6.        Technical Support.  For the term of this agreement, Vendor will be
solely responsible for providing any and all reasonable technical and customer
service support relative to this program that Customers may require to create
and maintain Customer websites.

7.        Domain Names.  Vendor shall provide Customers with the following
Internet Protocol address and corresponding domain name: (domainname)/(plus
the Customer's name).  Processing fees for such service shall be included in
the monthly hosting fee charged to Customer.  Restriction.  Vendor will not
process any other domain names for Customers except upon prior approval from
World Internetworks Inc..

<PAGE>

8.        Customer Charges and Billing.  Vendor agrees to provide the internet
functionality and hosting services set forth in this Agreement to all
Customers who elect to sign up for Vendor's services at the following rates:
1) $29.95 per month hosting fee.  2) $5 dollars per site hosted will be paid
to the each distributor who sponsors a quicksite 3.0 web site, World
Internetworks will be responsible for handling those payments, and tracking
that information.  3) IMC will receive 50% of $24.95 or $12.24.  4) World
Internetworks new members will retail website for $495.00, the new member will
receive $200.00 as a commission on the website sale.  IMC will retain $147.50,
World Internetworks will retain $147.50.  Vendor will be responsible for all
billing and collection on monthly hosting fees for those World Internetworks
quicksite 3.0 web sites being hosted.  The fees and charges set forth in this
paragraph shall be fixed, and shall be alterable only with written mutual
agreement of both parties.  World Internetworks Inc. will be responsible for
all merchant account fees, and charge backs associated with World
Internetworks distributors using the IMC merchant account, and the quicksite
3.0 builder, and will be paid back to IMC upon receipt of fee, or charge back.
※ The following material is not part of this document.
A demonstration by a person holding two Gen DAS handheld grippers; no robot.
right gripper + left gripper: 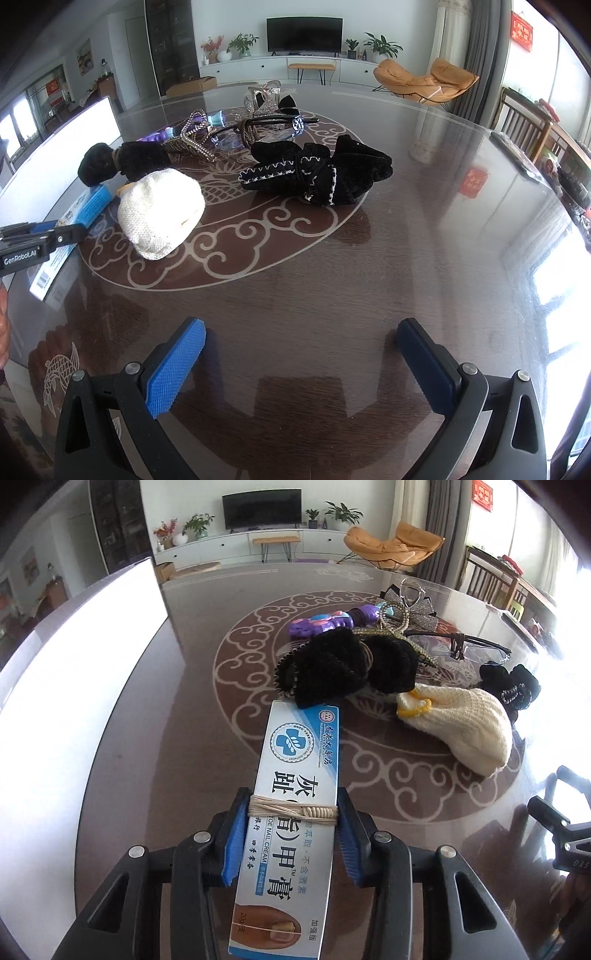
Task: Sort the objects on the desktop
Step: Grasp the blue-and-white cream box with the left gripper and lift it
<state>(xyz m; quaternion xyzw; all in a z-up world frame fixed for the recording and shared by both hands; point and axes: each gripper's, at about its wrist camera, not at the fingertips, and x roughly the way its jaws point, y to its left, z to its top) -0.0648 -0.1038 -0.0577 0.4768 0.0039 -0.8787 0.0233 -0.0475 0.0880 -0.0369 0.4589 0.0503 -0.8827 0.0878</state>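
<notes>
Left claw (291, 834) grips the cream box (291, 786) by its rear half; its long front overhang could pivot and slip. Right claw (301, 363) open, empty

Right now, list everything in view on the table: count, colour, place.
nail cream box: 1, white and blue, string-wrapped, between the left fingers, near left of the table
black fuzzy bundle: 1, black, beyond the box's far end
knit pouch: 1, cream, yellow trim, right of the box
black velvet bundle: 1, black, white stitching, centre
purple toy: 1, purple, behind the fuzzy bundle
glasses: 1, dark frame, far side
beaded hair clip: 1, gold, by the toy
white board: 1, left edge
table: 1, dark brown, scroll pattern
left gripper: shut on the box
right gripper: open, empty
</notes>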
9.        Audit Rights.  Vendor shall maintain in a professional and
workmanlike manner such books and records as are reasonably required for
verification of the amounts due World Internetworks Inc. under this Agreement.
World Internetworks Inc. shall have the right to audit or review Vendor's
accounting records upon reasonable notice in connection with obtaining the
information necessary to verify amounts due World Internetworks Inc. under
this Agreement.  If such audit reveals a discrepancy in World Intsernetworks
Inc. favor of more than two percent (2%) of the amounts due to World
Internetworks Inc., Vendor shall reimburse World Internetworks Inc. for all
reasonable costs relating to such audit.  Vendor shall also remit any amounts
due to World Internetworks Inc. immediately.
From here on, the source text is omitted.